Blogs like this one talk a lot about the sort of dreams we have for our lives—the goals, aspirations, and ambitions people think of when someone says, “Livin’ the dream.”

But the reference in this post is the other kind of dreams, those visions that appear to us while we are sleeping and that we tend to dismiss as “what a crazy dream that was!” We blame the food we ate the night before or the terrible thing we saw on television. The last thing that occurs to us is that the dream was actually a spiritual experience.

The worst thing about these dreams is how ephemeral they are. If you don’t write them down or take some other measure to purposely capture the dream, it is gone from you as completely as though it never happened.

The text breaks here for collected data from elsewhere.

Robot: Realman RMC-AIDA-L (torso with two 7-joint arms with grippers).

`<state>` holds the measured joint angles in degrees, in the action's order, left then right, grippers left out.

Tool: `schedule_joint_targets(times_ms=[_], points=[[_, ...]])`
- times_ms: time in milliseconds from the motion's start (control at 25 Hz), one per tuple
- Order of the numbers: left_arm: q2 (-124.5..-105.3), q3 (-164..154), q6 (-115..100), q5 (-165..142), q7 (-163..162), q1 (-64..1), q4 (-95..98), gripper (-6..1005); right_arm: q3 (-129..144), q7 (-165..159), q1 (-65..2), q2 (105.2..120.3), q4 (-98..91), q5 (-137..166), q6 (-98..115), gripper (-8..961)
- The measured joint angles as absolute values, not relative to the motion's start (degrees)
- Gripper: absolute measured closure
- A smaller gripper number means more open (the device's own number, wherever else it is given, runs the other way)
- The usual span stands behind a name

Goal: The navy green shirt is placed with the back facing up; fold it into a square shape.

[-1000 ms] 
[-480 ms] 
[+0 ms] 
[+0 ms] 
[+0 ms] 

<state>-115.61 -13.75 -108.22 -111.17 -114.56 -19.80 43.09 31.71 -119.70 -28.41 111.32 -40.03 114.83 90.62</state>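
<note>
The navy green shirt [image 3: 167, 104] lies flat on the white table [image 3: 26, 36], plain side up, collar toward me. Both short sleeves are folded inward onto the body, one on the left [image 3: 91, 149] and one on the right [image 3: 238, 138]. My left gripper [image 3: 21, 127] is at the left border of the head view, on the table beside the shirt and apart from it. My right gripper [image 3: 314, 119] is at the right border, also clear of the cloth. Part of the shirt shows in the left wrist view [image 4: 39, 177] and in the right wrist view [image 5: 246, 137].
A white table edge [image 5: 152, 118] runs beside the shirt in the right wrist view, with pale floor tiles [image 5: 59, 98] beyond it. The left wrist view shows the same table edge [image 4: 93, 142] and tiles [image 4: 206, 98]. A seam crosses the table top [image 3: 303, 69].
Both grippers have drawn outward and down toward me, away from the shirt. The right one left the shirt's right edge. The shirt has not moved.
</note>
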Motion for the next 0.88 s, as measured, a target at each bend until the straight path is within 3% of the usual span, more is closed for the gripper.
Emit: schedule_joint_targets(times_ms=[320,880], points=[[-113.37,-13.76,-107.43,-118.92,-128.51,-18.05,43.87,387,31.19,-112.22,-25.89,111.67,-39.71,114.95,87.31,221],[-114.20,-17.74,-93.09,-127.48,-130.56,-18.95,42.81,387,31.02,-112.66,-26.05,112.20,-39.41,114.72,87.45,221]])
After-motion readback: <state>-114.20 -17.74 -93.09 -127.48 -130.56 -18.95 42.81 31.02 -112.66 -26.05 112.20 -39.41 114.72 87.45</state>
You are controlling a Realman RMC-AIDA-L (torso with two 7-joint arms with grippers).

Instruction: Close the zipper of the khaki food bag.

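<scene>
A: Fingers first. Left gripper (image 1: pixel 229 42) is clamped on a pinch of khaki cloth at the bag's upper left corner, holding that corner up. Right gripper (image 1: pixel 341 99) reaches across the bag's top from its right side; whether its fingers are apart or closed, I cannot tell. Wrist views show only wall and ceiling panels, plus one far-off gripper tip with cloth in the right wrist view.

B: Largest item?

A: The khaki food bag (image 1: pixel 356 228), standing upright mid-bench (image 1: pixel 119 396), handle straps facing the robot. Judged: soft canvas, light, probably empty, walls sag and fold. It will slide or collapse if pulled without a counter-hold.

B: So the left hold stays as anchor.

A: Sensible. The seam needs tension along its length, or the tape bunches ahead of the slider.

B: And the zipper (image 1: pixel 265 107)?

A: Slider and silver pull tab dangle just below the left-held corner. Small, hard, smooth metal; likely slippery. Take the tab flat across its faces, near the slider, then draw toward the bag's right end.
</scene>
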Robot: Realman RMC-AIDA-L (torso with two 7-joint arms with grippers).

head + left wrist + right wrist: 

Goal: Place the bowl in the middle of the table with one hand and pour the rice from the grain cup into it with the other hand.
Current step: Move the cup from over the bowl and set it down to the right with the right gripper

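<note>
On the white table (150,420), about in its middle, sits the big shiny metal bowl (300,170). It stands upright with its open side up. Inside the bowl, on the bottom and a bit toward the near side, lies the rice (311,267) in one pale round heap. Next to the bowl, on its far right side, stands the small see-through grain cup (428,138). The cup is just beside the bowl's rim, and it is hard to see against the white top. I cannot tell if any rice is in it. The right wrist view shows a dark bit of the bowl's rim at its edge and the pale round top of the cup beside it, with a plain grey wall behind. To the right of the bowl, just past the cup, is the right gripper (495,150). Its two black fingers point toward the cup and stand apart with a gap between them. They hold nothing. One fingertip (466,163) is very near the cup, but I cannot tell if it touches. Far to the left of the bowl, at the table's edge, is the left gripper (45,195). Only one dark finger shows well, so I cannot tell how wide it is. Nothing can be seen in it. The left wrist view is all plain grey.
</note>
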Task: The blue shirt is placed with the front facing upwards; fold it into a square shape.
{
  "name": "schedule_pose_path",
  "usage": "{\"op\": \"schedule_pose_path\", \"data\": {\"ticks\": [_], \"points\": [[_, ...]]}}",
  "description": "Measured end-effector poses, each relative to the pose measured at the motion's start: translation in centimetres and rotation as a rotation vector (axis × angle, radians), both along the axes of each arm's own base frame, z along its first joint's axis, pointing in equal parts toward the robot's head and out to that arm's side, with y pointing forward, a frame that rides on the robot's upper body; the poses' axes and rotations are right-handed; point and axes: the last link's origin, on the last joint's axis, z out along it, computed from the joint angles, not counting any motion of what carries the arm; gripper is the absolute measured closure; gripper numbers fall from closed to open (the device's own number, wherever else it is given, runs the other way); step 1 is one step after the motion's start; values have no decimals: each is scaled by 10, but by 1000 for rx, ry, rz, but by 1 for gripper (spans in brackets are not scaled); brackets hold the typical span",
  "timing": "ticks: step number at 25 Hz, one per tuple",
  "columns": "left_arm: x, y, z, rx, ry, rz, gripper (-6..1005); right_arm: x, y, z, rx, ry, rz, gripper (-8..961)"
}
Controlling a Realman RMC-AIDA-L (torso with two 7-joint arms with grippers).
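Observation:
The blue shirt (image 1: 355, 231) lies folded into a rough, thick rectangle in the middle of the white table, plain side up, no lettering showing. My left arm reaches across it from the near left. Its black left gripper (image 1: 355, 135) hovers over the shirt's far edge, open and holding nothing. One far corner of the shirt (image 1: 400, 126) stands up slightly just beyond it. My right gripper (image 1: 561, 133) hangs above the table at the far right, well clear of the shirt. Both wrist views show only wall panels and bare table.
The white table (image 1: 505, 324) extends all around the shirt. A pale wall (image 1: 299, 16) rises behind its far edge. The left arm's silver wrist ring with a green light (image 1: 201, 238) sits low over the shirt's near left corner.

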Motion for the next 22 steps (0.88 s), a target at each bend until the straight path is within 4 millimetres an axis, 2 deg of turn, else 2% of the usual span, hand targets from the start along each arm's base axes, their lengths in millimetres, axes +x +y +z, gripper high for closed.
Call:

And that would be a terrible shame because there is always a chance that the dream has an important message for you. You can call the source of the message your own subconscious or the universe or God. Doesn’t matter. It’s a source that has a clearer viewpoint on your circumstances than you do.

Sometimes it pays to ask for a dream that will hold a guiding message for you. Just the asking puts you in a frame of mind for receiving. It indicates willingness to take direction, to be open, to listen. Then when the dream comes, don’t edit it. Just be sure to put down on paper every single aspect of it you can recall, especially the ones that you cannot immediately interpret. And this writing down must be done as soon as possible after waking because, like snowfall on a sunny winter’s day, the edges will melt away fast.

I could give you examples from my own life, but much more effective for you are examples from your own.

Ask for the guiding dream, be open to whatever comes to you no matter how little sense it seems to make at first, write down every detail, ask God for the interpretation, act on what you learn.

Now that’s livin’ the dream.

       

Is It Morning, or Is It Mourning?

Every day I send at least one text to a friend of mine in another state. Today when I typed in “Good Morning,” my autocorrect feature immediately double-checked and offered me the alternative of “Mourning.”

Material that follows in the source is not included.